### [Task item]
When you copy the entries, keep every word exactly as it stands.

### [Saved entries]
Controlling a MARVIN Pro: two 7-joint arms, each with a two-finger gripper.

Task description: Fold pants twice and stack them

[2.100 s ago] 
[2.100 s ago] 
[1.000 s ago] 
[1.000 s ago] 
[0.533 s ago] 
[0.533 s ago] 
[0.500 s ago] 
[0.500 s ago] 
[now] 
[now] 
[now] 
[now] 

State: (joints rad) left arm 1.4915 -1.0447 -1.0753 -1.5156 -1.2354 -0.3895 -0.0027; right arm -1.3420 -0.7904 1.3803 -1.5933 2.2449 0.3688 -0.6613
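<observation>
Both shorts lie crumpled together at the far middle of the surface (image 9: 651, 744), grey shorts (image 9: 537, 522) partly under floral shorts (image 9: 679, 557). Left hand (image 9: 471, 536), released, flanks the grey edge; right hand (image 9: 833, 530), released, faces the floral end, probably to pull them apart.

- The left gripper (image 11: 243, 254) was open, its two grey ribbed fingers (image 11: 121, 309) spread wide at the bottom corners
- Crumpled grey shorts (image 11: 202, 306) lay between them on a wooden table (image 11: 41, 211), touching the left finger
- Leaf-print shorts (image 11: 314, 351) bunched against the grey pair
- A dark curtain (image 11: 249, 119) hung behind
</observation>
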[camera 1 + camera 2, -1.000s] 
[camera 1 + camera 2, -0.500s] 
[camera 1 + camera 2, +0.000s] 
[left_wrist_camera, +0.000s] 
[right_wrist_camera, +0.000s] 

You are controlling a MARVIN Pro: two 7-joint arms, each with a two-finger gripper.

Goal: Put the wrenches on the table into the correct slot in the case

### [Answer for the task]
Controlling a MARVIN Pro: two 7-joint arms, each with a two-finger gripper.

Task description: Fold pants twice and stack them

[2.100 s ago] 
[2.100 s ago] 
[1.000 s ago] 
[1.000 s ago] 
[0.533 s ago] 
[0.533 s ago] 
[0.500 s ago] 
[0.500 s ago] 
[now] 
[now] 
[now] 
[now] 

State: (joints rad) left arm 1.4915 -1.0447 -1.0753 -1.5156 -1.2354 -0.3895 -0.0027; right arm -1.3420 -0.7904 1.3803 -1.5933 2.2449 0.3688 -0.6613
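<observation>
Both shorts lie crumpled together at the far middle of the surface (image 9: 651, 744), grey shorts (image 9: 537, 522) partly under floral shorts (image 9: 679, 557). Left hand (image 9: 471, 536), released, flanks the grey edge; right hand (image 9: 833, 530), released, faces the floral end, probably to pull them apart.

- The left gripper (image 11: 243, 254) was open, its two grey ribbed fingers (image 11: 121, 309) spread wide at the bottom corners
- Crumpled grey shorts (image 11: 202, 306) lay between them on a wooden table (image 11: 41, 211), touching the left finger
- Leaf-print shorts (image 11: 314, 351) bunched against the grey pair
- A dark curtain (image 11: 249, 119) hung behind
</observation>
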[camera 1 + camera 2, -1.000s] 
[camera 1 + camera 2, -0.500s] 
[camera 1 + camera 2, +0.000s] 
[left_wrist_camera, +0.000s] 
[right_wrist_camera, +0.000s] 

You are controlling a MARVIN Pro: two 7-joint arms, each with a two-finger gripper.

Goal: Put the wrenches on the table into the correct slot in the case

The response is finished.